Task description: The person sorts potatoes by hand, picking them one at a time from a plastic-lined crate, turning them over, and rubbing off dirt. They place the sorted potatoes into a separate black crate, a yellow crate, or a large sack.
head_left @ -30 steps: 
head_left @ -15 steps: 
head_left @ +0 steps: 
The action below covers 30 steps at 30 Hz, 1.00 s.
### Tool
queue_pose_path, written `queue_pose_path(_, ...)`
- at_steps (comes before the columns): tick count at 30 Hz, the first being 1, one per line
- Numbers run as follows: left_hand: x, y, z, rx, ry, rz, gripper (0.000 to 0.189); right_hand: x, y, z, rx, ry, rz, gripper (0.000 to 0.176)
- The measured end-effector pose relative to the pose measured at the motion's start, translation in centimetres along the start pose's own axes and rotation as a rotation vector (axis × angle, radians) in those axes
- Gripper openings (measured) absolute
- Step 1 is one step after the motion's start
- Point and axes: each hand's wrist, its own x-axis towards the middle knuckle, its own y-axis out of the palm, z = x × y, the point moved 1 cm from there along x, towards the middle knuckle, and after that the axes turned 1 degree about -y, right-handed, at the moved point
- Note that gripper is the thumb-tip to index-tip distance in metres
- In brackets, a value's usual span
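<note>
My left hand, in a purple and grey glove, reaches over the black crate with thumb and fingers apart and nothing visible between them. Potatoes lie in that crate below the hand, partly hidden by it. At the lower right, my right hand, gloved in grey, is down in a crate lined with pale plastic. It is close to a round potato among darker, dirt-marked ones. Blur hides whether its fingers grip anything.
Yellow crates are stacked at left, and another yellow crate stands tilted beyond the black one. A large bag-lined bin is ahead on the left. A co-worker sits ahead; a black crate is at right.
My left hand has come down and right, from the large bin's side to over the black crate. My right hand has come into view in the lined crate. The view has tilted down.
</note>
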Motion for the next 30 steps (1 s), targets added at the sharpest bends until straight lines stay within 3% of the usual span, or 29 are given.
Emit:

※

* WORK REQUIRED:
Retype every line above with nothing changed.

* TASK ANSWER:
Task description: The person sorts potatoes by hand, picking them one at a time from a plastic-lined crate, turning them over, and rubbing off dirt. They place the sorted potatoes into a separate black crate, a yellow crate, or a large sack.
head_left @ -30 steps: 
head_left @ -15 steps: 
head_left @ +0 steps: 
The action below covers 30 steps at 30 Hz, 1.00 s.
### Tool
queue_pose_path, written `queue_pose_path(_, ...)`
- at_steps (comes before the columns): tick count at 30 Hz, the first being 1, one per line
- Numbers run as follows: left_hand: x, y, z, rx, ry, rz, gripper (0.000 to 0.189); right_hand: x, y, z, rx, ry, rz, gripper (0.000 to 0.176)
- The measured end-effector pose relative to the pose measured at the motion's start, translation in centimetres along the start pose's own axes and rotation as a rotation vector (axis × angle, radians) in those axes
- Gripper openings (measured) absolute
- Step 1 is one step after the motion's start
- Point and axes: each hand's wrist, its own x-axis towards the middle knuckle, its own y-axis out of the palm, z = x × y, the point moved 1 cm from there along x, towards the middle knuckle, and after that the axes turned 1 degree about -y, right-handed, at the moved point
- Note that gripper is the thumb-tip to index-tip distance in metres
- In brackets, a value's usual span
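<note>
My left hand, in a purple and grey glove, reaches over the black crate with thumb and fingers apart and nothing visible between them. Potatoes lie in that crate below the hand, partly hidden by it. At the lower right, my right hand, gloved in grey, is down in a crate lined with pale plastic. It is close to a round potato among darker, dirt-marked ones. Blur hides whether its fingers grip anything.
Yellow crates are stacked at left, and another yellow crate stands tilted beyond the black one. A large bag-lined bin is ahead on the left. A co-worker sits ahead; a black crate is at right.
My left hand has come down and right, from the large bin's side to over the black crate. My right hand has come into view in the lined crate. The view has tilted down.
</note>
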Motion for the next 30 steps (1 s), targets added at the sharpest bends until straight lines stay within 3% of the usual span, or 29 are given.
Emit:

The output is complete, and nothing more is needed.